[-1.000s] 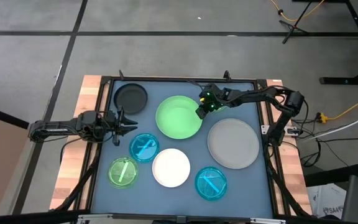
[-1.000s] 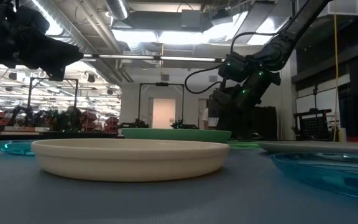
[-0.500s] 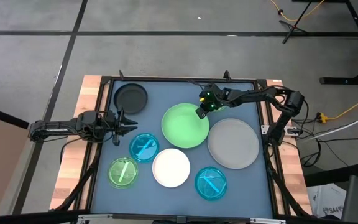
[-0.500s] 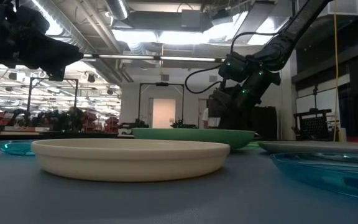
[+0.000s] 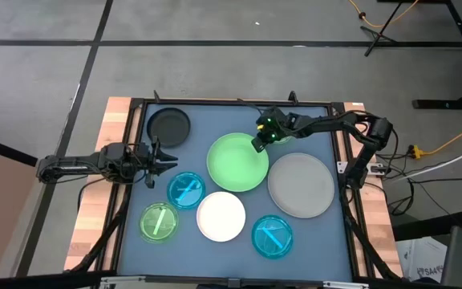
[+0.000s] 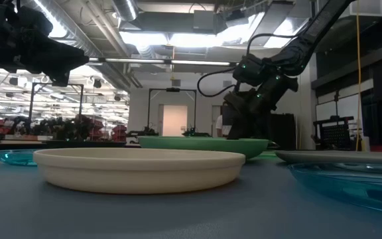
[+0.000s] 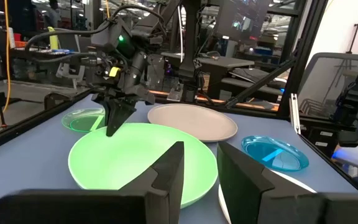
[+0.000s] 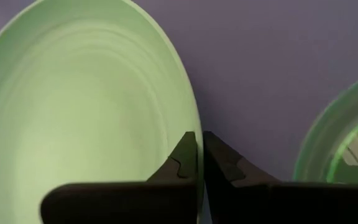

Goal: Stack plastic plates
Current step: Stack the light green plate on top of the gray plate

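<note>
Blue-grey tabletop (image 5: pixel 239 120) — right end effector (image 5: pixel 257 144) low, clenched on light green plate (image 5: pixel 237 163) rim — left end effector (image 5: pixel 160 156) hovering, released

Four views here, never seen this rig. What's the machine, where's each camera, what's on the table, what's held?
Two dark robot arms work at one table. One picture looks straight down, one sits at table-top height, and one rides on each wrist. From above, the right gripper is shut on the rim of the large light green plate, beside the grey plate. Its own wrist camera shows the fingers pinching that rim. The left gripper waits open at the table's left edge, holding nothing. Also lying there: a black plate, a white plate, two small blue plates, and a small green plate. A second small green one shows only in the wrist views.
</note>
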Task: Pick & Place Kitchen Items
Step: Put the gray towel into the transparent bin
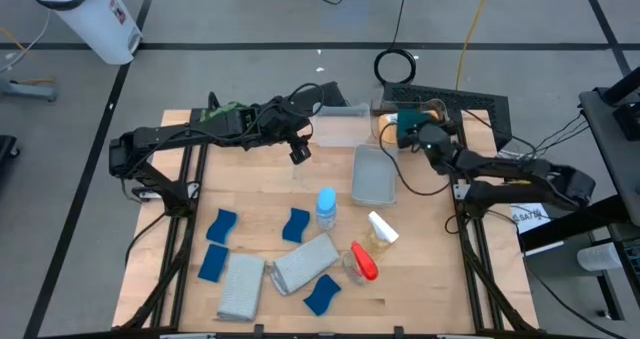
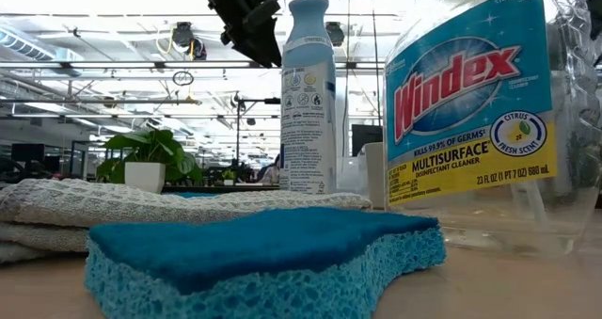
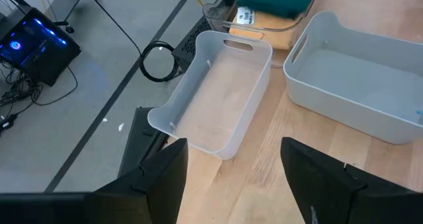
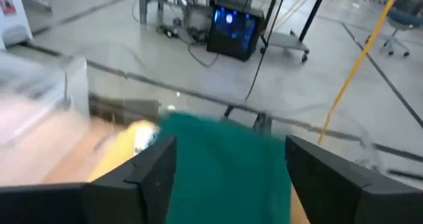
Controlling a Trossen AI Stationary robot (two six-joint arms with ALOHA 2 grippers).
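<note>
- Looking down from the high view, I see the left gripper [image 1: 299, 152] hanging over the back middle of the table [image 1: 180, 194], fingers [image 3: 153, 184] spread with nothing between them.
- Left wrist view: below and ahead of those fingers sits an empty clear bin [image 3: 215, 102] at the table's back edge, with a second, greyer bin [image 3: 360, 72] just beside it.
- Right gripper [image 1: 408, 129] is at the back right, over a clear bin [image 1: 385, 114] near the corner. Its fingers [image 4: 142, 168] are apart on either side of a dark teal cloth [image 4: 225, 168]; I cannot tell whether they actually pinch it.
- An orange cloth [image 4: 135, 135] shows just beside the teal one in the right wrist view.
- Front half of the table carries the other items: four blue sponges [image 1: 222, 225], [image 1: 213, 262], [image 1: 296, 224], [image 1: 322, 294].
- Two folded grey cloths [image 1: 241, 284], [image 1: 305, 263] lie side by side, touching, between the sponges.
- Blue-topped bottle [image 1: 326, 208] stands upright near the grey bin's front end.
- White-topped bottle [image 1: 380, 231] and red-topped bottle [image 1: 361, 263] lie tipped over, close together.
- Low view: a sponge [image 2: 263, 258] fills the foreground, the Windex bottle [image 2: 480, 103] lies behind it, and a potted plant [image 2: 146, 159] sits far back.
</note>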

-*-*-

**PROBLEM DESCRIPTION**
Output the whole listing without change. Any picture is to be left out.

**SOLUTION FOR THIS EXERCISE**
[-1.000s] 
[-1.000s] 
[-0.500s] 
[-0.500s] 
[+0.000s] 
[+0.000s] 
[+0.000s] 
[+0.000s] 

Goal: Stack plastic plates
Current step: Stack the light green plate on top of the gray plate

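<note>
Blue-grey tabletop (image 5: pixel 239 120) — right end effector (image 5: pixel 257 144) low, clenched on light green plate (image 5: pixel 237 163) rim — left end effector (image 5: pixel 160 156) hovering, released

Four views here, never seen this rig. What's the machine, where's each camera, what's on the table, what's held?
Two dark robot arms work at one table. One picture looks straight down, one sits at table-top height, and one rides on each wrist. From above, the right gripper is shut on the rim of the large light green plate, beside the grey plate. Its own wrist camera shows the fingers pinching that rim. The left gripper waits open at the table's left edge, holding nothing. Also lying there: a black plate, a white plate, two small blue plates, and a small green plate. A second small green one shows only in the wrist views.
</note>
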Task: Pick & Place Kitchen Items
Step: Put the gray towel into the transparent bin
Controlling a Trossen AI Stationary robot (two six-joint arms with ALOHA 2 grippers).
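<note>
- Looking down from the high view, I see the left gripper [image 1: 299, 152] hanging over the back middle of the table [image 1: 180, 194], fingers [image 3: 153, 184] spread with nothing between them.
- Left wrist view: below and ahead of those fingers sits an empty clear bin [image 3: 215, 102] at the table's back edge, with a second, greyer bin [image 3: 360, 72] just beside it.
- Right gripper [image 1: 408, 129] is at the back right, over a clear bin [image 1: 385, 114] near the corner. Its fingers [image 4: 142, 168] are apart on either side of a dark teal cloth [image 4: 225, 168]; I cannot tell whether they actually pinch it.
- An orange cloth [image 4: 135, 135] shows just beside the teal one in the right wrist view.
- Front half of the table carries the other items: four blue sponges [image 1: 222, 225], [image 1: 213, 262], [image 1: 296, 224], [image 1: 322, 294].
- Two folded grey cloths [image 1: 241, 284], [image 1: 305, 263] lie side by side, touching, between the sponges.
- Blue-topped bottle [image 1: 326, 208] stands upright near the grey bin's front end.
- White-topped bottle [image 1: 380, 231] and red-topped bottle [image 1: 361, 263] lie tipped over, close together.
- Low view: a sponge [image 2: 263, 258] fills the foreground, the Windex bottle [image 2: 480, 103] lies behind it, and a potted plant [image 2: 146, 159] sits far back.
</note>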

The answer requires nothing more.